First, you calculate the coefficients for the Chebyshev series of the integrand. For this particular function, you need a few hundred of them to achieve double precision accuracy. Then there's a simple formula to calculate the Chebyshev coefficients of the integral. With those coefficients, you can quickly calculate the integral to machine precision at any point in the domain $[-1,1]$.

In python, the numpy library can do all this in a single line of code:

f = np.polynomial.Chebyshev.interpolate(lambda x: np.exp(1/(x**2 -1)), 256).integ()

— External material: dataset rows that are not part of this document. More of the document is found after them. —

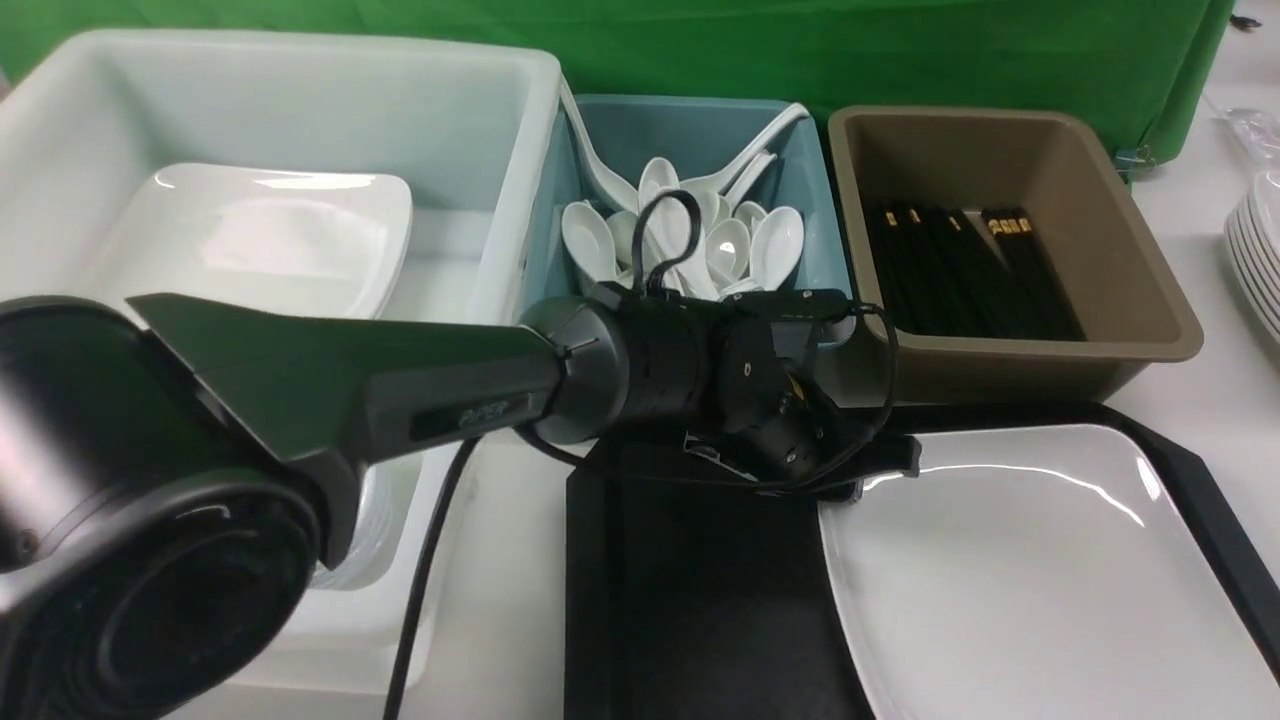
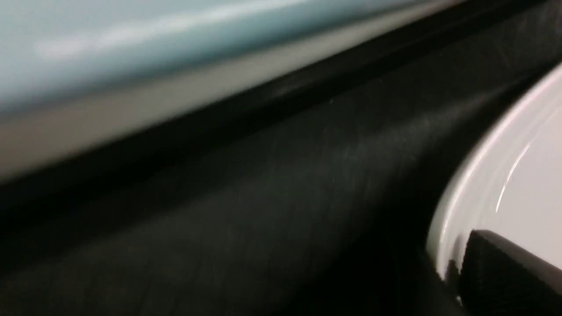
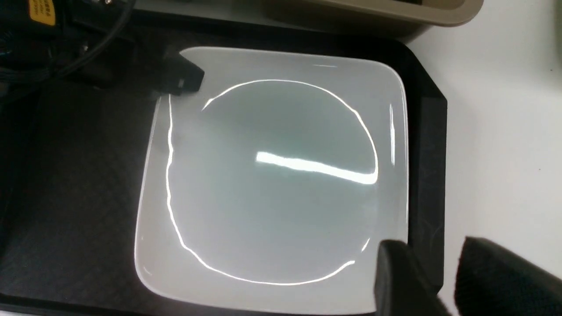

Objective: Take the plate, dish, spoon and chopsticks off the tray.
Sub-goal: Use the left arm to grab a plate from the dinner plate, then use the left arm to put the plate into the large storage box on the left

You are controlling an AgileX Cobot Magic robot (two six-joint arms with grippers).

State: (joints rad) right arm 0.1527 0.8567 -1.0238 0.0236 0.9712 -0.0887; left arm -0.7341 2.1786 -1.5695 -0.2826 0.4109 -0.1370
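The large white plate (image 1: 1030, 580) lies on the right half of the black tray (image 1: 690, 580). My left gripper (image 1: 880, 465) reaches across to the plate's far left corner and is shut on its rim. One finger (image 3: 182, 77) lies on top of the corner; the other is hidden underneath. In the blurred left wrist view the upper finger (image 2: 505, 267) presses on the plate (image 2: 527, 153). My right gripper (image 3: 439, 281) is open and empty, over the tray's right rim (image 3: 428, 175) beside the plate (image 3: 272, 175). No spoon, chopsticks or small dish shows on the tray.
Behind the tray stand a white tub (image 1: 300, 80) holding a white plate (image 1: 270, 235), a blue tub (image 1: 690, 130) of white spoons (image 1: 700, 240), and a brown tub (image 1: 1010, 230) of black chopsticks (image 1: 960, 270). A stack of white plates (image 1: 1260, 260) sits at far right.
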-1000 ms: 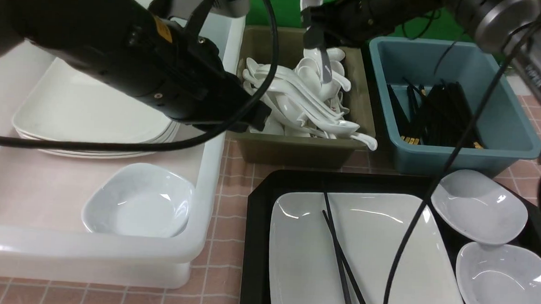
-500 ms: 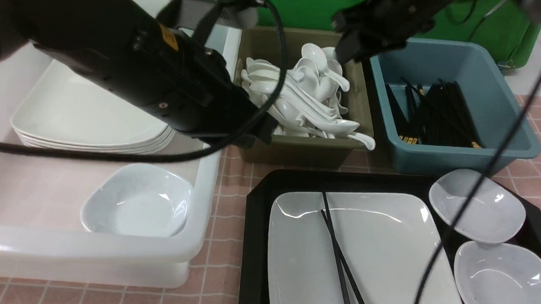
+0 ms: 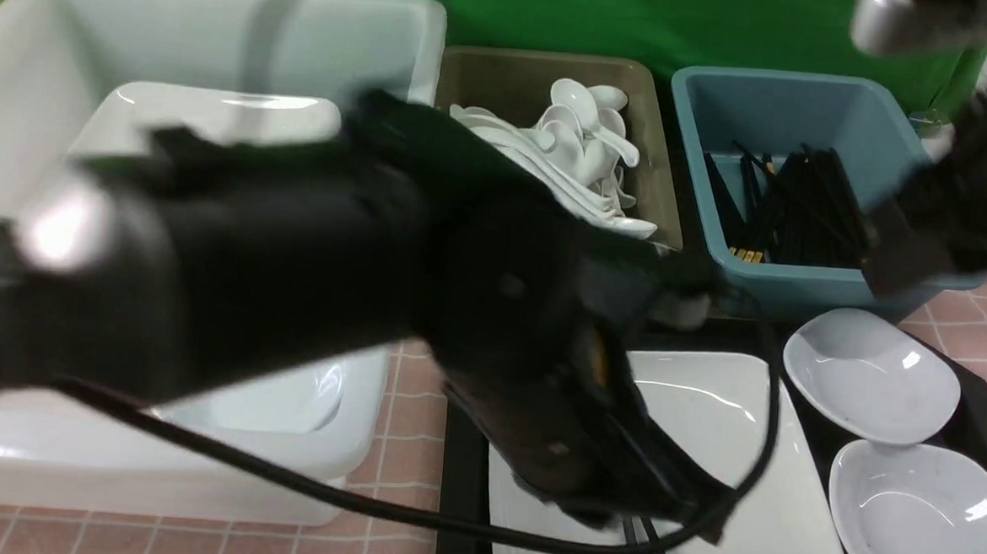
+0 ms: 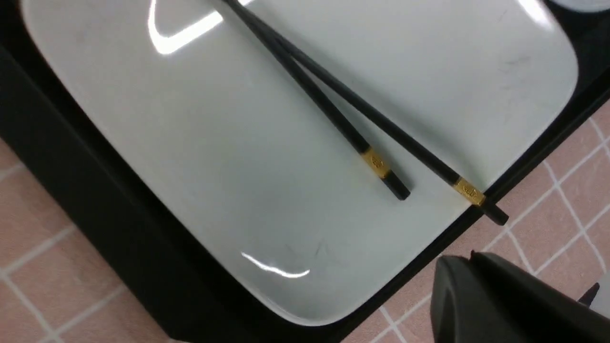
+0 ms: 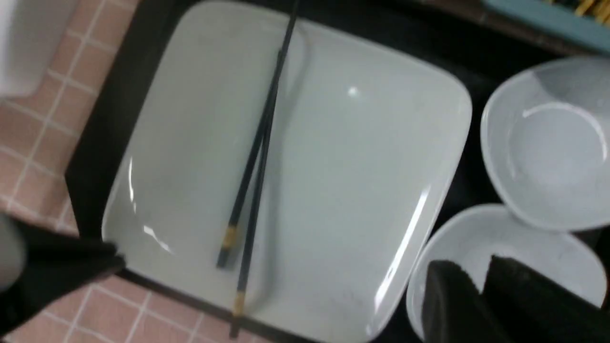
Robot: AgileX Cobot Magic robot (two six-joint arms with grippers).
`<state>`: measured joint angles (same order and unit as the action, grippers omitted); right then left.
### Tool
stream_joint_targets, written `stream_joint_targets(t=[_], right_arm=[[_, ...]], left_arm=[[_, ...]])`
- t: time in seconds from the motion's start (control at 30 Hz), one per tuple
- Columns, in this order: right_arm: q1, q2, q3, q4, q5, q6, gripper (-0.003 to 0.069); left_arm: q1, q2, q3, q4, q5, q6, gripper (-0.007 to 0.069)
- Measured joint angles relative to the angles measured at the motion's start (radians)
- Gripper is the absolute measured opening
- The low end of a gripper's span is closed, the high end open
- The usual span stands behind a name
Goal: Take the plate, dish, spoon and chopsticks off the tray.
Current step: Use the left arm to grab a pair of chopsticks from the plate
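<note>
Left wrist view puts the left gripper (image 4: 471, 262), fingers pressed together (holding nothing), beside the gold-banded near ends of the chopsticks (image 4: 333, 109). We see them run away across the plate (image 4: 214, 166) on the tray (image 4: 95, 200). The right gripper (image 5: 481, 281) is farther off, and we cannot tell its spread.

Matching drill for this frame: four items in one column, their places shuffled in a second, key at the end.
1 chopsticks
2 plate
3 spoon heap
4 small dishes

A in the olive bin
B on the tray, right of the plate
C lying across the plate
D on the tray, under the chopsticks

Pairs: 1-C, 2-D, 3-A, 4-B
</note>
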<state>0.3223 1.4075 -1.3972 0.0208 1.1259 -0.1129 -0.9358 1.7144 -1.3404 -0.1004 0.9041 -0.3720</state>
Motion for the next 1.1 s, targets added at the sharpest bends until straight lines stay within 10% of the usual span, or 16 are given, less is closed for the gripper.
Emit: stream_joint_targets(t=[0.23,0.43,0.6,0.73,1.1], right_arm=[[0.000,-0.205,0.282,-0.013,-0.050,0.003,0.0215],[0.000,-0.308,0.383,-0.021,-0.067,0.030,0.0228],[0.000,-0.329,0.392,-0.021,-0.069,0.031,0.0237],[0.000,-0.329,0.395,-0.021,-0.083,0.031,0.0237],[0.000,-0.330,0.396,-0.021,-0.100,0.031,0.0240]], left_arm=[[-0.007,0.191,-0.126,0.021,0.018,-0.044,0.0158],[-0.007,0.290,-0.169,0.054,-0.033,-0.054,0.0485],[-0.007,0.345,-0.170,0.111,-0.082,-0.090,0.0605],[-0.007,0.366,-0.170,0.147,-0.086,-0.110,0.0577],[-0.006,0.367,-0.172,0.179,-0.073,-0.113,0.0026]])
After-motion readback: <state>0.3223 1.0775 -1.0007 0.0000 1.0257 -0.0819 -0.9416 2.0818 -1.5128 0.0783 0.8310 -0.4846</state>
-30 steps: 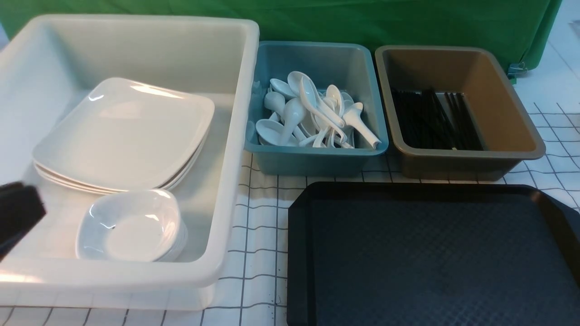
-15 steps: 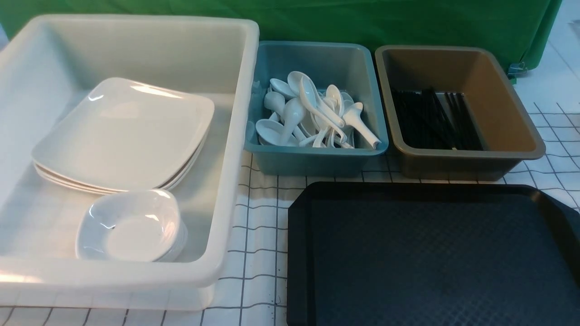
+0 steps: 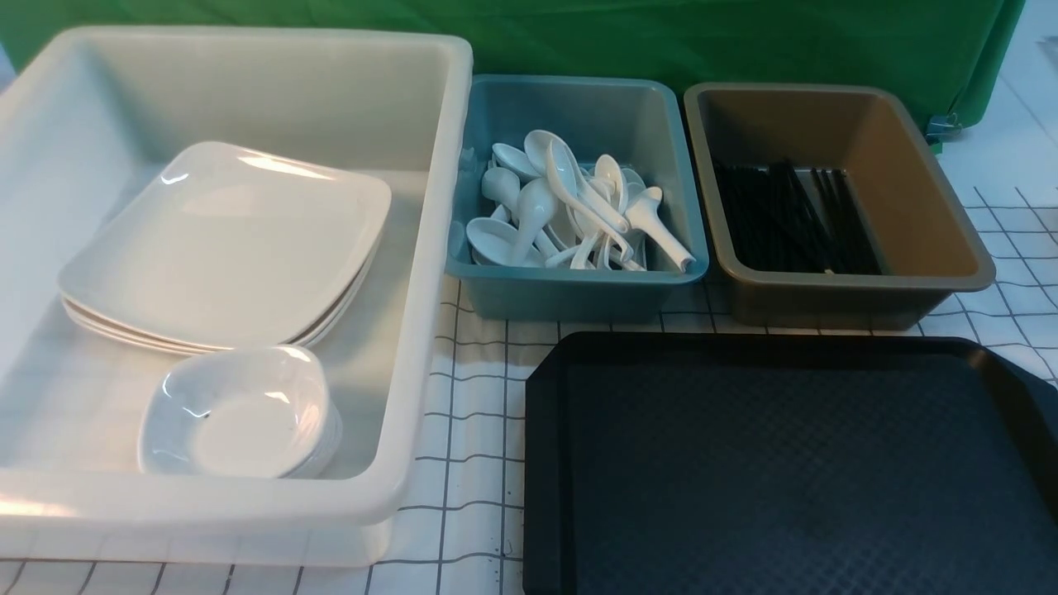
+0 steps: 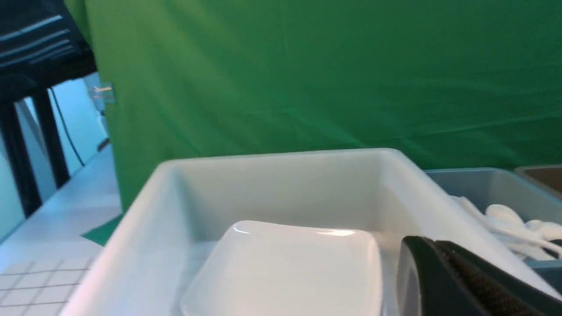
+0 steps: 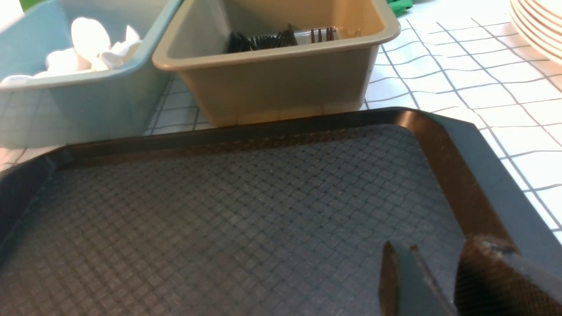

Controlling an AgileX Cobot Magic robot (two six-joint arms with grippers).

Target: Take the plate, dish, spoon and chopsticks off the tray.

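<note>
The black tray [image 3: 793, 471] lies at the front right with nothing on it. A white square plate [image 3: 223, 248] tops a stack in the white tub [image 3: 248, 504]; a small dish [image 3: 240, 413] sits in front of it. Several white spoons [image 3: 570, 207] lie in the teal tub [image 3: 570, 297]. Black chopsticks [image 3: 785, 219] fill the brown tub [image 3: 835, 302]. Neither gripper shows in the front view. My left gripper [image 4: 428, 245] is shut and empty, beside the plate [image 4: 285, 267] over the white tub. My right gripper [image 5: 434, 250] hovers open over the tray [image 5: 219, 210], holding nothing.
A green cloth backs the three tubs. The table has a white cover with a grid pattern. In the right wrist view a stack of cream plates [image 5: 540, 26] stands on the table beyond the tray's far right corner.
One second ago the left gripper showed at the front view's left edge, over the white tub; it has since drawn out of that view. Nothing else has moved.
</note>
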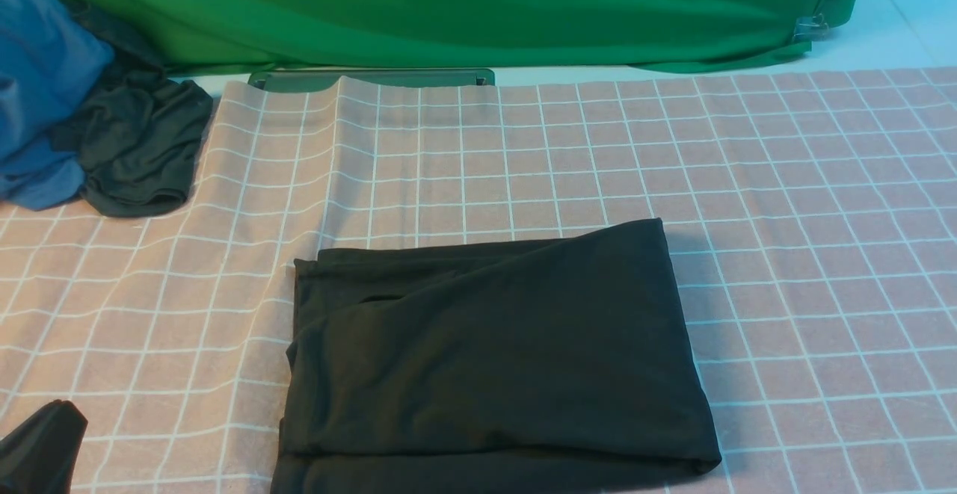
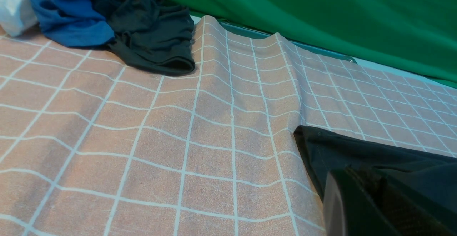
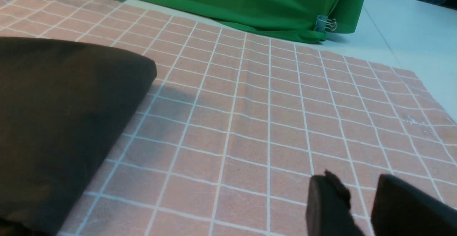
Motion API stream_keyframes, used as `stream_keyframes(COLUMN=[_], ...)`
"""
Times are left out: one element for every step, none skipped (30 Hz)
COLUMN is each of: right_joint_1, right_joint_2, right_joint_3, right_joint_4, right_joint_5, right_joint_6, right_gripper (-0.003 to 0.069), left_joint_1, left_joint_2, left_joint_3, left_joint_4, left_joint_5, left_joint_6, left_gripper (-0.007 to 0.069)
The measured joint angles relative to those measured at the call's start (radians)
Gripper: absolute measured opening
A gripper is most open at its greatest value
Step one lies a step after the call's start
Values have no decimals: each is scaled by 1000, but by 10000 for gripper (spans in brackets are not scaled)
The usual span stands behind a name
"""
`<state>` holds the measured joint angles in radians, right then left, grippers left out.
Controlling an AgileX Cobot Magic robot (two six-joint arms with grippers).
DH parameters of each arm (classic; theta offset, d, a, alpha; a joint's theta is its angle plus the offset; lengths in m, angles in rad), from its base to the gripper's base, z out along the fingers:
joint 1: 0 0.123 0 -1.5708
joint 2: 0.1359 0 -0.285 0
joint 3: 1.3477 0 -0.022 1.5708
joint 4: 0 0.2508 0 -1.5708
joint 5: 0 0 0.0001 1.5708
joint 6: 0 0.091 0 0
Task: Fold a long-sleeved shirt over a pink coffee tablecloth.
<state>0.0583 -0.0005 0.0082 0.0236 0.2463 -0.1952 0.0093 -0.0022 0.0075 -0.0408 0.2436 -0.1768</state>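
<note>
Currently: long-sleeved shirt (image 1: 493, 359), folded, on pink coffee tablecloth (image 1: 785, 202). Left pincer (image 2: 371, 207) together, empty; right pincer (image 3: 360, 207) apart, empty.

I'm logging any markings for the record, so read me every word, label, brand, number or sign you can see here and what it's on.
No readable text in any view.
The long-sleeved shirt lies folded, showing no logo or label.
The pink coffee tablecloth carries only white grid lines.
The green cloth is plain.
</note>
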Motion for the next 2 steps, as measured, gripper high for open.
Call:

For details on the theory, refer to the work of Nick Trefethen and collaborators (the Chebfun package). But, briefly, the Chebyshev series is a way of representing a function on a finite interval by expanding it as a sum of orthogonal polynomials: $$ e^{\frac{1}{x^2-1}} = \sum_{n=0}^\infty a_n T_n(x) \quad \forall x \in [-1,1] $$

$$T_n(\cos(x)) := \cos(n x)$$

$$ a_n := \frac{\int_{-1}^{1} e^{\frac{1}{x^2-1}} T_n(x) \frac{dx}{\sqrt{1-x^2}}} {\int_{-1}^{1} T_n(x)^2 \frac{dx}{\sqrt{1-x^2}}} $$ Then with those coefficients you can use the properties of the Chebyshev polynomials to integrate it: $$ \int_0^x e^{\frac{1}{t^2-1}} dt = \sum_{n=1}^\infty \frac{a_{n-1} - a_{n+1}}{2n} T_n(x) \quad \forall x \in [-1,1] $$ In practice, we compute enough coefficients to achieve a desired accuracy. There are fast algorithms for evaluating the series at a given point.

p.s.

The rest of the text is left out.